I thought it was over.
That nothing would change.
That I would just keep going like before…empty, quiet, unnoticed.
But I was wrong.
Something inside me didn't stay the same after that day.
It wasn't a big change.
No dramatic moment.
Just a small shift… like something cracked open inside me.
I started noticing things I ignored before.
The way people spoke without really listening.The way days repeat without meaning.The way I was living on autopilot.
And for the first time…
it started to feel strange.
Not painful.
Just strange.
Like I was waking up from something I didn't know I was inside.
I kept thinking about what I said before:
"If I fall once… does that mean I can't stand again?"
It didn't leave my head.
It kept coming back.
Again and again.
Until it stopped feeling like a question…
and started feeling like a challenge.
One day, I was sitting alone again.
Same place. Same silence.
But my mind was louder this time.
And I asked myself something different:
"What if I stop waiting to feel ready?"
That question stayed longer than the others.

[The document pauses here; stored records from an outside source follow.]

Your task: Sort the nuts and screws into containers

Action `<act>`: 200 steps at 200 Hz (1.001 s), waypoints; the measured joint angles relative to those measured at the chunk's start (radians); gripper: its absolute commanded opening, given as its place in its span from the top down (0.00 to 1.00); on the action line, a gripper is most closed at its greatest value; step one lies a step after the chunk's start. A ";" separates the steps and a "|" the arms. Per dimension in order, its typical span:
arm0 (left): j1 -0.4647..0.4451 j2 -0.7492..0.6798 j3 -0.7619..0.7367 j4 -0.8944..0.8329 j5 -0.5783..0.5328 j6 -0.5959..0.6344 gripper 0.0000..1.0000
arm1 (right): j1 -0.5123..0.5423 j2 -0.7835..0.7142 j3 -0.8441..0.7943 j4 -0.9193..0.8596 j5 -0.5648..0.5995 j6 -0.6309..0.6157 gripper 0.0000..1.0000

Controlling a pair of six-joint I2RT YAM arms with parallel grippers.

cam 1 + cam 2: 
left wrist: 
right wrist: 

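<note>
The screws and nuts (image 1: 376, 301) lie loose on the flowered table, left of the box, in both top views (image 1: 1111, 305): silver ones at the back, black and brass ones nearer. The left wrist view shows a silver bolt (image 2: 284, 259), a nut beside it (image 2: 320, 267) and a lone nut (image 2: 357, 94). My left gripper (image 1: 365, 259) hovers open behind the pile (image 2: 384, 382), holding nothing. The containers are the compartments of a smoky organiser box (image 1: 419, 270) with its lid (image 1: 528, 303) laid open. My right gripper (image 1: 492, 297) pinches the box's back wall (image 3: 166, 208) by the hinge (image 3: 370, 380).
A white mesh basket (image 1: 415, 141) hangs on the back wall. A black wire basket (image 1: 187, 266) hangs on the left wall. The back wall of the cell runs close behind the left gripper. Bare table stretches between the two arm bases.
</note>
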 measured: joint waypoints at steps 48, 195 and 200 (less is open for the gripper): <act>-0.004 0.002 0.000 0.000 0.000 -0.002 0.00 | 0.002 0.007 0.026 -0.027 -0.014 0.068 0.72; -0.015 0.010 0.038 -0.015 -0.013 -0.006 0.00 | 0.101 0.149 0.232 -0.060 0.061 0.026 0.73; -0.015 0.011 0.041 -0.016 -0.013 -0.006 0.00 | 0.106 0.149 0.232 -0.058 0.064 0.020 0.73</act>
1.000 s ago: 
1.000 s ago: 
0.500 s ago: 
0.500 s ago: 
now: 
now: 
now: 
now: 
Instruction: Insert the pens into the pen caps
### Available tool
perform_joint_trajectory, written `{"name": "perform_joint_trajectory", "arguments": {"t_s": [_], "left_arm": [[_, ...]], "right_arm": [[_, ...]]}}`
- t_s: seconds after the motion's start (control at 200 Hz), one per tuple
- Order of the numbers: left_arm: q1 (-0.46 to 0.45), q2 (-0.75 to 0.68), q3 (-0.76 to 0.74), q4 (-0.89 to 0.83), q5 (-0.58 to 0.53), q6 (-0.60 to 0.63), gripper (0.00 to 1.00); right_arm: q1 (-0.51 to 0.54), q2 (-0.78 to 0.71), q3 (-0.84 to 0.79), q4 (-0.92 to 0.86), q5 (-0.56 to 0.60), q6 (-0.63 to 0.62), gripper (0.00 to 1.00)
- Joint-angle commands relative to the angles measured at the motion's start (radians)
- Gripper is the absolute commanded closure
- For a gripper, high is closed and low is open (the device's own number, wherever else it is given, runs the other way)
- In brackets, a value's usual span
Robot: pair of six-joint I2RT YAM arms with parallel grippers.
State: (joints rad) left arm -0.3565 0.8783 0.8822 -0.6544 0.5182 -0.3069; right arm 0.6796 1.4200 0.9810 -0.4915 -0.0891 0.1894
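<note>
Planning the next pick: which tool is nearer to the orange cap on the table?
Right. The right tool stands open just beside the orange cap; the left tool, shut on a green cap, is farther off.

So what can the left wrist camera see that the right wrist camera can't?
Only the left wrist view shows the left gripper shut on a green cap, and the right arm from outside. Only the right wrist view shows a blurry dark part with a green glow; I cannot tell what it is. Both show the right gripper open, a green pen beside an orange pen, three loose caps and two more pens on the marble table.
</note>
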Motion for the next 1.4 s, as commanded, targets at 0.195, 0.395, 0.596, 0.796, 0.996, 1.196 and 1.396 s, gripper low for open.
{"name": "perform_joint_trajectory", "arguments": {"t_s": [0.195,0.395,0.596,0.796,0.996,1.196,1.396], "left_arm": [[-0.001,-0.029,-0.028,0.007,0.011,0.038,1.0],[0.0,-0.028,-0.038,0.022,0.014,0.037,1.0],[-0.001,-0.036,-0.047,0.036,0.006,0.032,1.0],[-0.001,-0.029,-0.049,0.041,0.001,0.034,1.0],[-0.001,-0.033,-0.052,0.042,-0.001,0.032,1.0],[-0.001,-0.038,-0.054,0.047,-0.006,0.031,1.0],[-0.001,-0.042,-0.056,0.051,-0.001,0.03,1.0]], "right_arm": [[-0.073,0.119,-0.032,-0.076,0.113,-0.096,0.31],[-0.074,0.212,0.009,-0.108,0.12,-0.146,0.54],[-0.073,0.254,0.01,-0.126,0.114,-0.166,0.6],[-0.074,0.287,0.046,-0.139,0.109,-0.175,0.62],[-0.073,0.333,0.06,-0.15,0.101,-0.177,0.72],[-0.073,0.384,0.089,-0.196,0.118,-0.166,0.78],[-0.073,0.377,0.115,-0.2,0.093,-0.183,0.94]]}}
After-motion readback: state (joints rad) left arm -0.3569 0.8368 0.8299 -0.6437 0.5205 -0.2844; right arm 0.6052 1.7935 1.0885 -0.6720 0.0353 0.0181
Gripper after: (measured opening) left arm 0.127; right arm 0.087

Because I never felt ready.
Not once.
And maybe that was the problem.
I was waiting for a version of me that didn't exist yet.
I stood up again.
Slowly.
Like my body didn't fully agree with the decision.
But I did it anyway.
One step.
Then another.
Nothing special happened.
No applause.
No sign.
No miracle.
Just movement.
And strangely…
that was enough for now.
Because for the first time, I wasn't asking:
"Why did I fall?"
I was asking:
"What happens if I don't stay there?"